To do :: Print, from the listing below, the lines starting at the line containing "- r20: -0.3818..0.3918" and ending at the line containing "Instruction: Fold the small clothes", exactly as they stand, and print nothing else.

Record excerpts ::
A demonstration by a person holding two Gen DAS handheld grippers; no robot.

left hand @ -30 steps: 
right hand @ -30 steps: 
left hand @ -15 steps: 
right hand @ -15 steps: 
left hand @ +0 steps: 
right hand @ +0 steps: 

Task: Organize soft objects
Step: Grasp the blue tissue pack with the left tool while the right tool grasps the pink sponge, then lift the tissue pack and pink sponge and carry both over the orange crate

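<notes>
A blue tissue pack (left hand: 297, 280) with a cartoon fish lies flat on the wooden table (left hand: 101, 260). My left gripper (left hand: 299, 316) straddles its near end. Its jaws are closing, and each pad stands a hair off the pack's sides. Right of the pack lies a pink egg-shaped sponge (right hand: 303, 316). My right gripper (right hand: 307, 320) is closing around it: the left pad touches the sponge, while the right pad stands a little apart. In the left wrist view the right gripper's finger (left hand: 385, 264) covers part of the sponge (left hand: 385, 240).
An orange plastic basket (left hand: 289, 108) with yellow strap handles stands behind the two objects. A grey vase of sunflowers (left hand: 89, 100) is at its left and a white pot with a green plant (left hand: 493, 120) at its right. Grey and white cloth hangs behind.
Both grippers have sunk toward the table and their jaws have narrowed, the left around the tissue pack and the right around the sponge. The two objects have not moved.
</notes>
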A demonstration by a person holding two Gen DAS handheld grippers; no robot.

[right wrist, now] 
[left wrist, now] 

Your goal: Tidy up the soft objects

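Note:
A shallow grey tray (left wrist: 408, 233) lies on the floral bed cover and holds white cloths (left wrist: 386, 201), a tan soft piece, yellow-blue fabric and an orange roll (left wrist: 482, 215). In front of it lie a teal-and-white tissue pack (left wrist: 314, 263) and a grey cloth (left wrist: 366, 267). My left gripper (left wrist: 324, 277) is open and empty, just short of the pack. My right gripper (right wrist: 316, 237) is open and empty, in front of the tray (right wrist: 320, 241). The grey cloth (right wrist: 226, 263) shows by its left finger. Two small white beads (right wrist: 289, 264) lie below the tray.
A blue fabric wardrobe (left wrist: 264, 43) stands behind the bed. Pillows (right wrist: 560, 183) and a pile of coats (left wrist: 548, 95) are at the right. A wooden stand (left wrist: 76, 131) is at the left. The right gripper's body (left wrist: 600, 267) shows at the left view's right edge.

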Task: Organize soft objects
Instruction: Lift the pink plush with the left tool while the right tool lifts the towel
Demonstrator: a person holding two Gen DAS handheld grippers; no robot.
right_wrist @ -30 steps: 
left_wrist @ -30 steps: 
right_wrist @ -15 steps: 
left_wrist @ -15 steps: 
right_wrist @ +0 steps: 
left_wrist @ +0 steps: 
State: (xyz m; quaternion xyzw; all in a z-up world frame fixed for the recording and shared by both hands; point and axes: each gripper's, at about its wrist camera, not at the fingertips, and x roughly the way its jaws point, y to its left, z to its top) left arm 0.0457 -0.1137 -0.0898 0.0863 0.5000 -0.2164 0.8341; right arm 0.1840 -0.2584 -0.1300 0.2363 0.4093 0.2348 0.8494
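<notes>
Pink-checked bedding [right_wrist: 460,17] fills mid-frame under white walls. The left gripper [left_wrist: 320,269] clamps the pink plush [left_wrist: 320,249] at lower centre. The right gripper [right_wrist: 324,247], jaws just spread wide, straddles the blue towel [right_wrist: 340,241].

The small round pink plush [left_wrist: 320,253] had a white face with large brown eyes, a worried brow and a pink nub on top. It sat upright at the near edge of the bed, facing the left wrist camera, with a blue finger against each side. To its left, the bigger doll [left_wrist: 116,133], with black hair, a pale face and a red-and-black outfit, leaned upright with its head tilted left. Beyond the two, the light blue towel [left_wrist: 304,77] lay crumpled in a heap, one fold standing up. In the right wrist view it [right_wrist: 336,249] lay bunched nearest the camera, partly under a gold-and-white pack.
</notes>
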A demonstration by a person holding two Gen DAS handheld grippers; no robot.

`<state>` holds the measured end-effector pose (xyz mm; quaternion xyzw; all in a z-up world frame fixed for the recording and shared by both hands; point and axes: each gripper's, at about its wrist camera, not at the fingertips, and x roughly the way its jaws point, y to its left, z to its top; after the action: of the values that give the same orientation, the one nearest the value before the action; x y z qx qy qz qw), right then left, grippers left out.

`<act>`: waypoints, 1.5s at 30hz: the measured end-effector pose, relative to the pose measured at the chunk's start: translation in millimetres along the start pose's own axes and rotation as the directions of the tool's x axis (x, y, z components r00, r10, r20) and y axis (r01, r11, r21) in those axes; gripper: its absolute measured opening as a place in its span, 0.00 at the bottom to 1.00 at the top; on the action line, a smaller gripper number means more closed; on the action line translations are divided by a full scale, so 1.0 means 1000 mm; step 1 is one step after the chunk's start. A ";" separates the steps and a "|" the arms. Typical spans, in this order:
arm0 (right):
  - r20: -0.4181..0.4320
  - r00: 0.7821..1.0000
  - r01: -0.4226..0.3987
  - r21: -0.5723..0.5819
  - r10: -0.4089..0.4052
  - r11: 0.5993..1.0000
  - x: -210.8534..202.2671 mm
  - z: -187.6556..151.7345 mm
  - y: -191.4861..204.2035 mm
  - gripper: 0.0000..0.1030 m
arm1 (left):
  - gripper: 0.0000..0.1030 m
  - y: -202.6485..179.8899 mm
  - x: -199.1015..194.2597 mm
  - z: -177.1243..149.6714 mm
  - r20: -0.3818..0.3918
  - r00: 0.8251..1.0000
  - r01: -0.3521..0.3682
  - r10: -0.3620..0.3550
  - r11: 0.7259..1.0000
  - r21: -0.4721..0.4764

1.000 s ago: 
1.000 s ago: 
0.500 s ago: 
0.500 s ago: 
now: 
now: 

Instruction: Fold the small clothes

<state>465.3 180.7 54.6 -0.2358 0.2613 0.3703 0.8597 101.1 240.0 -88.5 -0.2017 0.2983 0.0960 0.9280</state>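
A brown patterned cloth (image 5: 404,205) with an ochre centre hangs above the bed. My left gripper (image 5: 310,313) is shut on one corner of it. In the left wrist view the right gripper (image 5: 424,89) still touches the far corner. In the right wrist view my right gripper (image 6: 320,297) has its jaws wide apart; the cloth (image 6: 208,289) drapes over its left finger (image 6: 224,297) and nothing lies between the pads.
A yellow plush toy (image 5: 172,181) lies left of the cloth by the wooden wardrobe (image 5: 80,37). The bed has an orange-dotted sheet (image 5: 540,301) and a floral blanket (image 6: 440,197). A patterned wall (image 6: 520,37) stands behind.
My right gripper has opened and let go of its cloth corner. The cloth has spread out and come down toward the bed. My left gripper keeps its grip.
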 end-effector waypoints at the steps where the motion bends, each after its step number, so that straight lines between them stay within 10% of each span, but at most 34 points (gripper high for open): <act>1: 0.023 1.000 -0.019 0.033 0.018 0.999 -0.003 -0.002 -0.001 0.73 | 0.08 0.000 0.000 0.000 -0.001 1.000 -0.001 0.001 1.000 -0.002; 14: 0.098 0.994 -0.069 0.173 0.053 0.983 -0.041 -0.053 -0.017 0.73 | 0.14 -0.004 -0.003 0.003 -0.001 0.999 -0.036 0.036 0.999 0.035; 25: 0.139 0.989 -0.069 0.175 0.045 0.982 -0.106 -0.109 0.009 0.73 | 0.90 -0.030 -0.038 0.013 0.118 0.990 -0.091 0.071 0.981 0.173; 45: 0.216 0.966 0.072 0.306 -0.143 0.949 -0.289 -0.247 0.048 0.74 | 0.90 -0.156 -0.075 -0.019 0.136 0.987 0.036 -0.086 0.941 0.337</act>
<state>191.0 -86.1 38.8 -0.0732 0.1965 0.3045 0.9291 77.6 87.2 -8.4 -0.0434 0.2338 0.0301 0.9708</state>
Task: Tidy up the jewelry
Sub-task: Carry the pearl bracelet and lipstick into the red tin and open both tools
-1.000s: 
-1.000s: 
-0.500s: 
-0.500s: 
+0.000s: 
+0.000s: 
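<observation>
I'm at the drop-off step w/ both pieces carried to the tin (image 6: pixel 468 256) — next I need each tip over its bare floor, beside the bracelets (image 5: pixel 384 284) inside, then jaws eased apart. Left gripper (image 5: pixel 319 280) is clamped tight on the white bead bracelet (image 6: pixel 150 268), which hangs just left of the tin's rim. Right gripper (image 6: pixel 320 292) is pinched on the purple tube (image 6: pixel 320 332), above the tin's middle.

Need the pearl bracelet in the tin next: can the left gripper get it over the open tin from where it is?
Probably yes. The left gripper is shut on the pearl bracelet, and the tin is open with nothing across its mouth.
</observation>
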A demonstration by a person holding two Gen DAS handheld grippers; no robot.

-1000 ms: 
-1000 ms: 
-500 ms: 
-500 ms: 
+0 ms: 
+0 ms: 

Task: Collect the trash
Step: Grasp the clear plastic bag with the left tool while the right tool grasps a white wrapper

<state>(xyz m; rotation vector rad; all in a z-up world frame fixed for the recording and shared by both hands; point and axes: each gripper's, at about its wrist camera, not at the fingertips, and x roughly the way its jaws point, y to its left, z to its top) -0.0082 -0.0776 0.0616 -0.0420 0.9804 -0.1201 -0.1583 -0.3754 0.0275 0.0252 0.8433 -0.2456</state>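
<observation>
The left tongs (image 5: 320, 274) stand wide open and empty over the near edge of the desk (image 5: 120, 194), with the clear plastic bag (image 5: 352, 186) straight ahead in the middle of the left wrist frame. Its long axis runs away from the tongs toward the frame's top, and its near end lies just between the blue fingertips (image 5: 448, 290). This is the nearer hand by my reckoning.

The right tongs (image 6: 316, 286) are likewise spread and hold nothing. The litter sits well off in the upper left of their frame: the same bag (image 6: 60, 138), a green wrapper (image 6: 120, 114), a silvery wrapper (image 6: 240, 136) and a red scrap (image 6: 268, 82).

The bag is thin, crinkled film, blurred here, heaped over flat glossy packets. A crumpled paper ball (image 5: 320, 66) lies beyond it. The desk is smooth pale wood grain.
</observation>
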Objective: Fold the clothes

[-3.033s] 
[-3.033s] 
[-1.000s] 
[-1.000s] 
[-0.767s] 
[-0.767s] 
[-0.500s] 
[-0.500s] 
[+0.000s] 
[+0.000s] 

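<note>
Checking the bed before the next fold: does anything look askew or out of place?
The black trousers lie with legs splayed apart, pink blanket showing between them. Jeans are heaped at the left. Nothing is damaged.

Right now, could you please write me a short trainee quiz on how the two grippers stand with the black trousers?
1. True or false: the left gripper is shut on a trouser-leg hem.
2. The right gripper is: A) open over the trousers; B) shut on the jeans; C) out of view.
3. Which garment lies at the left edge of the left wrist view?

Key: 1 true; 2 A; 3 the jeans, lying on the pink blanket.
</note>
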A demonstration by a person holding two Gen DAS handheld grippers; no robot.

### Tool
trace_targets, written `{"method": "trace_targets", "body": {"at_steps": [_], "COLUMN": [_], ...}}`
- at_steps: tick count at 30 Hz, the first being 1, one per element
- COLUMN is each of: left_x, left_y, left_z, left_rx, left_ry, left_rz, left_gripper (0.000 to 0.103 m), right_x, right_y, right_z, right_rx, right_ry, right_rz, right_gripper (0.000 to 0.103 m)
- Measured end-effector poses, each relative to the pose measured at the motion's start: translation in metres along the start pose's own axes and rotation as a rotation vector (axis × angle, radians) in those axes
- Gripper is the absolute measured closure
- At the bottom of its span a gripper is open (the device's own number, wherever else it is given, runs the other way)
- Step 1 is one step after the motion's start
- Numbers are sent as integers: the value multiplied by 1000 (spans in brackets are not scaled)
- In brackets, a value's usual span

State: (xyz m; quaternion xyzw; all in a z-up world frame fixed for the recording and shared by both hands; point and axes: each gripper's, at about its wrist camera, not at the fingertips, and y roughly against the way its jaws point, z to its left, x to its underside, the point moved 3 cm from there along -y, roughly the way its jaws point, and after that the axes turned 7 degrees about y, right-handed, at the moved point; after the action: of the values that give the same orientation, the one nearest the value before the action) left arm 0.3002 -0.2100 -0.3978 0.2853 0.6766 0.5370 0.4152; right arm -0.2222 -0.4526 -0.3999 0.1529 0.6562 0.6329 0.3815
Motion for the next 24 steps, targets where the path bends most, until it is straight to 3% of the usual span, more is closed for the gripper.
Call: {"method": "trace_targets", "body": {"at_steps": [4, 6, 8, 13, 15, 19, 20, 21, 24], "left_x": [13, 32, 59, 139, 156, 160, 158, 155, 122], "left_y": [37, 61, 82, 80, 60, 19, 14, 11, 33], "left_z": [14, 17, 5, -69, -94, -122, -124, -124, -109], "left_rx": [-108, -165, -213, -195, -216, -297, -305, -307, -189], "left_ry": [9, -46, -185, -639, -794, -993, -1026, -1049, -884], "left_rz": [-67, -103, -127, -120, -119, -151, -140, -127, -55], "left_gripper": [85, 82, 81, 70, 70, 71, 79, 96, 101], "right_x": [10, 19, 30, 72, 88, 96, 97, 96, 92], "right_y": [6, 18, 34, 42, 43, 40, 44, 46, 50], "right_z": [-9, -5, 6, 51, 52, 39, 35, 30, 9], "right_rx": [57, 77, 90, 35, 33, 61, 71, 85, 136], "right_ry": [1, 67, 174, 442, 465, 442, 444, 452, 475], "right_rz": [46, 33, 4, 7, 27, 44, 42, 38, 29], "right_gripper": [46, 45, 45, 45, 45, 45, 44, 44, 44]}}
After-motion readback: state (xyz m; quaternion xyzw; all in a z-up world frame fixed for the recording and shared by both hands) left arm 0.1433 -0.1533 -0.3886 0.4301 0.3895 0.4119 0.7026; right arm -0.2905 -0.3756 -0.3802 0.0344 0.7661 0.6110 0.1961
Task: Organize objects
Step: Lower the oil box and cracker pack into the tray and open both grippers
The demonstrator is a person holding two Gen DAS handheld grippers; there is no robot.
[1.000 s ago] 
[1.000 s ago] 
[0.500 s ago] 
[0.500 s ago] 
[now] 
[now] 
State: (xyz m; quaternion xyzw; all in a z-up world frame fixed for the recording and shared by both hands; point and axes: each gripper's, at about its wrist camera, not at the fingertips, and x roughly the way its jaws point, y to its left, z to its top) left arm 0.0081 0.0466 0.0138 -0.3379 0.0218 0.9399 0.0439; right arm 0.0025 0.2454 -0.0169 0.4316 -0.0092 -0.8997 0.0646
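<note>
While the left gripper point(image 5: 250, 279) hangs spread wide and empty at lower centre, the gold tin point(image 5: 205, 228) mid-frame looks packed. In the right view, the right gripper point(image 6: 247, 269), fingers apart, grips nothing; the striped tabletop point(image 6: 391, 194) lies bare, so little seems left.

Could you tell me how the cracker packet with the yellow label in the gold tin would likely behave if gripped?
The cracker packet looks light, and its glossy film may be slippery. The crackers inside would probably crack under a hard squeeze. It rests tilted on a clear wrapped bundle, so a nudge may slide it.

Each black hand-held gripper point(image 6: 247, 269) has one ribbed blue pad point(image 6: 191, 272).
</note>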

Task solution ::
  - r20: -0.3818..0.3918
  - r00: 0.8251..1.0000
  - r01: -0.3521..0.3682
  - r10: -0.3620..0.3550
  - r11: 0.7259..1.0000
  - r21: -0.4721..0.4764

1.000 s ago: 
1.000 s ago: 
0.500 s ago: 
0.500 s ago: 
now: 
now: 

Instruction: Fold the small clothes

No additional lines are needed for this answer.